■ **Task goal**: Please restate the records below word for word, leaving out every picture.

Stored data entries
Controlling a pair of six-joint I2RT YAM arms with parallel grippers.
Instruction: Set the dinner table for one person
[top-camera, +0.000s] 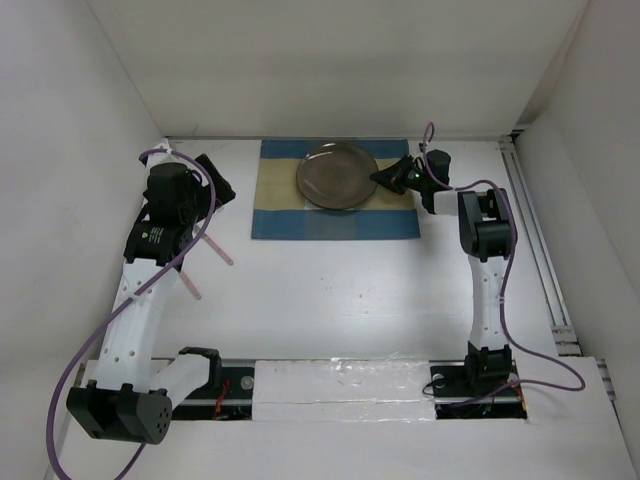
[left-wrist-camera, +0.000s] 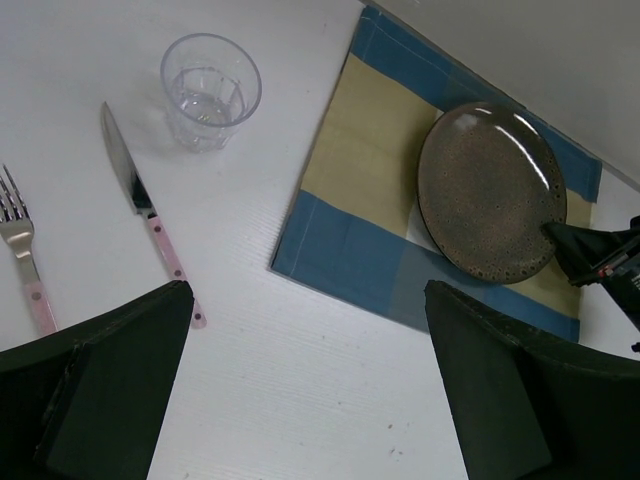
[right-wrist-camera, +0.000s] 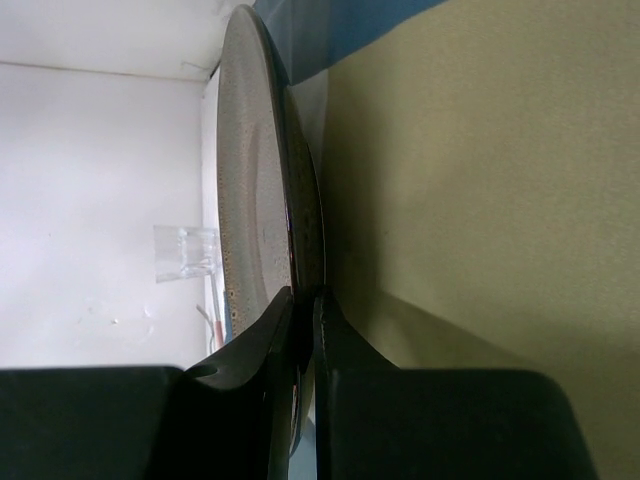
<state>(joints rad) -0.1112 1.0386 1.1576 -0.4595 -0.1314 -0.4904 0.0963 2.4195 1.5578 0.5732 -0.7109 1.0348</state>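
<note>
A dark speckled plate (top-camera: 337, 176) sits on a blue-and-tan placemat (top-camera: 335, 215) at the far middle of the white dinner table (top-camera: 330, 300). My right gripper (top-camera: 385, 178) is shut on the plate's right rim; in the right wrist view its fingers (right-wrist-camera: 345, 360) pinch the plate's edge (right-wrist-camera: 262, 200). My left gripper (top-camera: 218, 185) is open and empty, above the table left of the placemat. In the left wrist view, a clear glass (left-wrist-camera: 211, 92), a pink-handled knife (left-wrist-camera: 150, 215) and a fork (left-wrist-camera: 25, 255) lie on the table left of the placemat (left-wrist-camera: 360, 200).
The knife (top-camera: 218, 247) and fork (top-camera: 190, 285) lie beside the left arm. White walls close in the table at the back and on both sides. A rail (top-camera: 545, 260) runs along the right edge.
</note>
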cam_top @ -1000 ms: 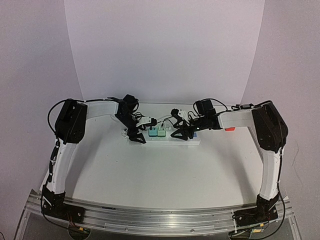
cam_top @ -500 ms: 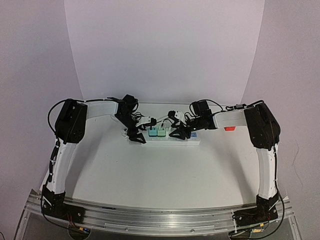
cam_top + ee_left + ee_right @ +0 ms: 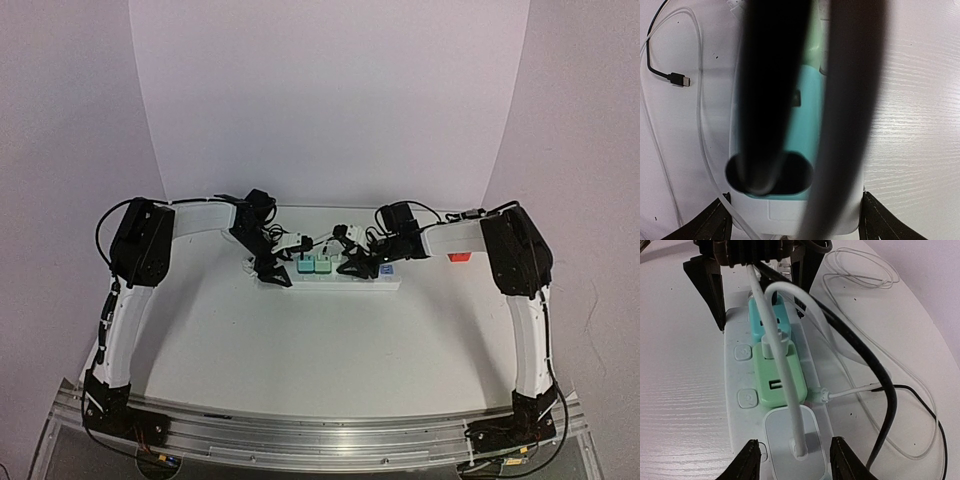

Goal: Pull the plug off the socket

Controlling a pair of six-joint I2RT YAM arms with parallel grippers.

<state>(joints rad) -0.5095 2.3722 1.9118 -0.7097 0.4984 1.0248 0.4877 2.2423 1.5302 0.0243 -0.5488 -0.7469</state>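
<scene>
The socket, a long white power strip (image 3: 330, 282), lies across the far middle of the table. A teal plug (image 3: 303, 266), a green plug (image 3: 323, 266) and a white plug (image 3: 790, 437) sit side by side in it. My left gripper (image 3: 272, 272) straddles the strip's left end (image 3: 765, 212), a finger pressed against each long side. Blurred black cables hide much of the left wrist view. My right gripper (image 3: 796, 462) is open, with one finger on each side of the white plug, close to it but with a small gap showing.
Thin white cables (image 3: 880, 275) and a thick black cable (image 3: 882, 385) lie loose behind the strip. A black USB lead (image 3: 677, 78) lies beside the strip's left end. A small red tag (image 3: 459, 257) sits right of the strip.
My right gripper has moved left along the strip, from its right end to the white plug. The left arm and the strip have not moved.
</scene>
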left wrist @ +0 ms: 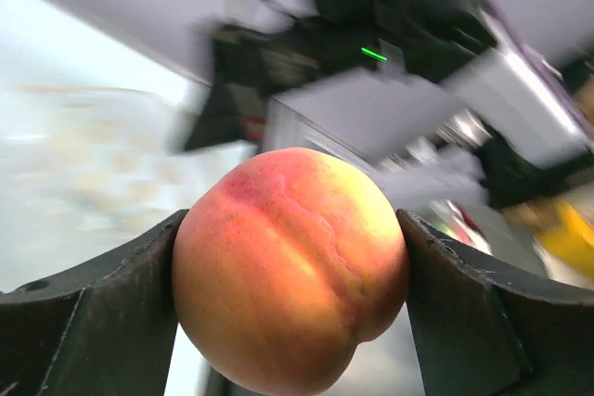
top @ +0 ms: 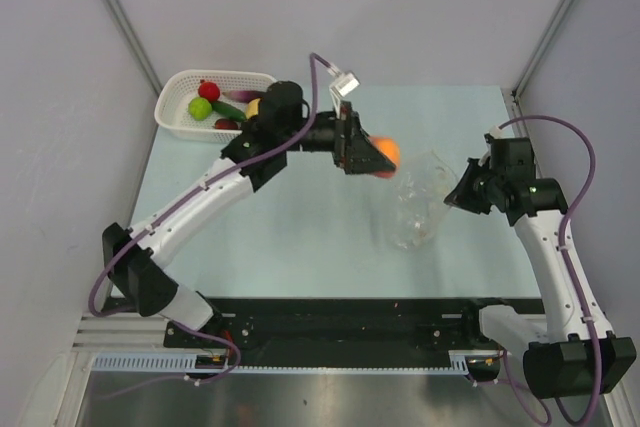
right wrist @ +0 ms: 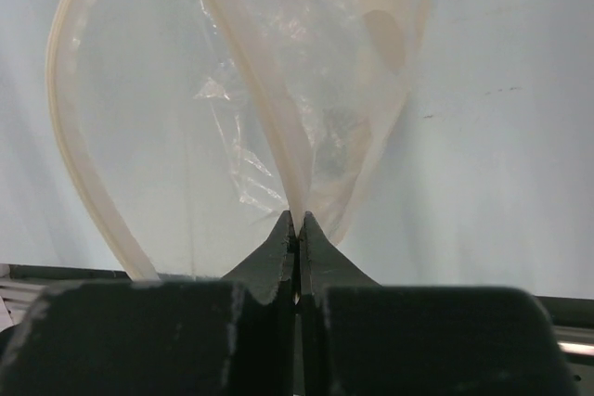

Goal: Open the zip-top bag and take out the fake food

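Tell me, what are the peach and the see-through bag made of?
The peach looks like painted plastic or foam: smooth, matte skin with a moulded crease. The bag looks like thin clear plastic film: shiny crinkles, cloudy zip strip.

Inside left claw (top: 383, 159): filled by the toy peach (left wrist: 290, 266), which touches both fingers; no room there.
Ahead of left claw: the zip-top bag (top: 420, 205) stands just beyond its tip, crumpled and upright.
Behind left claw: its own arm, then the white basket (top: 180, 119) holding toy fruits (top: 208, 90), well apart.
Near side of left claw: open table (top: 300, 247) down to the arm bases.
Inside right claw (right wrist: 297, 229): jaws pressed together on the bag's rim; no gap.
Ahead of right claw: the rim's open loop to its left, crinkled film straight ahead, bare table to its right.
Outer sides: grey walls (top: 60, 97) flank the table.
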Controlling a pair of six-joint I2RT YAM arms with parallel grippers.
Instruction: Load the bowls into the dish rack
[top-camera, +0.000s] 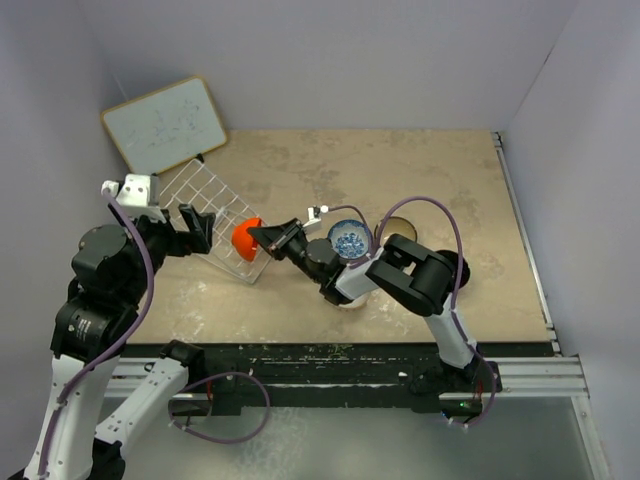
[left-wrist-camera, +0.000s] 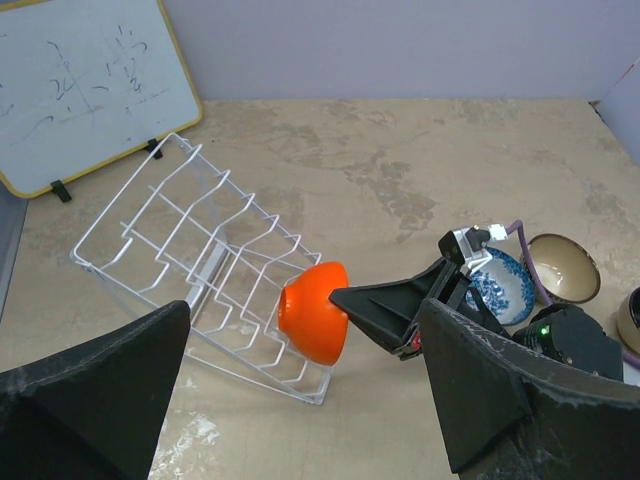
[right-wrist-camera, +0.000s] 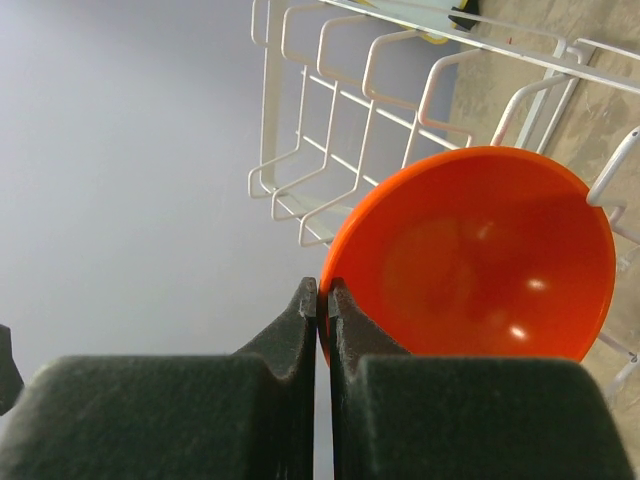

■ **Finished task**:
Controlling a pair of six-joint I2RT YAM arms with parallel grippers.
Instruction: Set the dinner table for one person
[top-camera, +0.000s] 
[left-wrist-camera, +0.000s] 
[right-wrist-camera, +0.000s] 
<state>(joints rad) -0.1112 1.0386 1.1576 -0.4595 -0.1314 -0.4904 0.0963 2.4195 1.5578 0.5732 -0.7109 1.0348</state>
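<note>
A dark speckled plate (top-camera: 337, 176) sits on a blue-and-tan placemat (top-camera: 335, 215) at the far middle of the white dinner table (top-camera: 330, 300). My right gripper (top-camera: 385, 178) is shut on the plate's right rim; in the right wrist view its fingers (right-wrist-camera: 345, 360) pinch the plate's edge (right-wrist-camera: 262, 200). My left gripper (top-camera: 218, 185) is open and empty, above the table left of the placemat. In the left wrist view, a clear glass (left-wrist-camera: 211, 92), a pink-handled knife (left-wrist-camera: 150, 215) and a fork (left-wrist-camera: 25, 255) lie on the table left of the placemat (left-wrist-camera: 360, 200).
The knife (top-camera: 218, 247) and fork (top-camera: 190, 285) lie beside the left arm. White walls close in the table at the back and on both sides. A rail (top-camera: 545, 260) runs along the right edge.
</note>
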cam_top @ -1000 ms: 
cam_top @ -500 ms: 
cam_top + ee_left + ee_right @ +0 ms: 

Goal: Pull the plug off the socket

Controlling a pair of six-joint I2RT YAM arms with parallel grippers.

<state>(joints rad) -0.5095 2.3722 1.9118 -0.7097 0.4984 1.0248 0.4877 2.2423 1.5302 0.0243 -0.5488 -0.7469</state>
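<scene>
The socket, a long white power strip (image 3: 330, 282), lies across the far middle of the table. A teal plug (image 3: 303, 266), a green plug (image 3: 323, 266) and a white plug (image 3: 790, 437) sit side by side in it. My left gripper (image 3: 272, 272) straddles the strip's left end (image 3: 765, 212), a finger pressed against each long side. Blurred black cables hide much of the left wrist view. My right gripper (image 3: 796, 462) is open, with one finger on each side of the white plug, close to it but with a small gap showing.
Thin white cables (image 3: 880, 275) and a thick black cable (image 3: 882, 385) lie loose behind the strip. A black USB lead (image 3: 677, 78) lies beside the strip's left end. A small red tag (image 3: 459, 257) sits right of the strip.
My right gripper has moved left along the strip, from its right end to the white plug. The left arm and the strip have not moved.
</scene>
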left wrist @ +0 ms: 
top @ +0 ms: 
right wrist @ +0 ms: 

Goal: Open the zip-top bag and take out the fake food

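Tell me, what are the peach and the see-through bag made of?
The peach looks like painted plastic or foam: smooth, matte skin with a moulded crease. The bag looks like thin clear plastic film: shiny crinkles, cloudy zip strip.

Inside left claw (top: 383, 159): filled by the toy peach (left wrist: 290, 266), which touches both fingers; no room there.
Ahead of left claw: the zip-top bag (top: 420, 205) stands just beyond its tip, crumpled and upright.
Behind left claw: its own arm, then the white basket (top: 180, 119) holding toy fruits (top: 208, 90), well apart.
Near side of left claw: open table (top: 300, 247) down to the arm bases.
Inside right claw (right wrist: 297, 229): jaws pressed together on the bag's rim; no gap.
Ahead of right claw: the rim's open loop to its left, crinkled film straight ahead, bare table to its right.
Outer sides: grey walls (top: 60, 97) flank the table.
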Controlling a pair of six-joint I2RT YAM arms with parallel grippers.
Instruction: Load the bowls into the dish rack
[top-camera, +0.000s] 
[left-wrist-camera, +0.000s] 
[right-wrist-camera, +0.000s] 

The answer has been fully stated.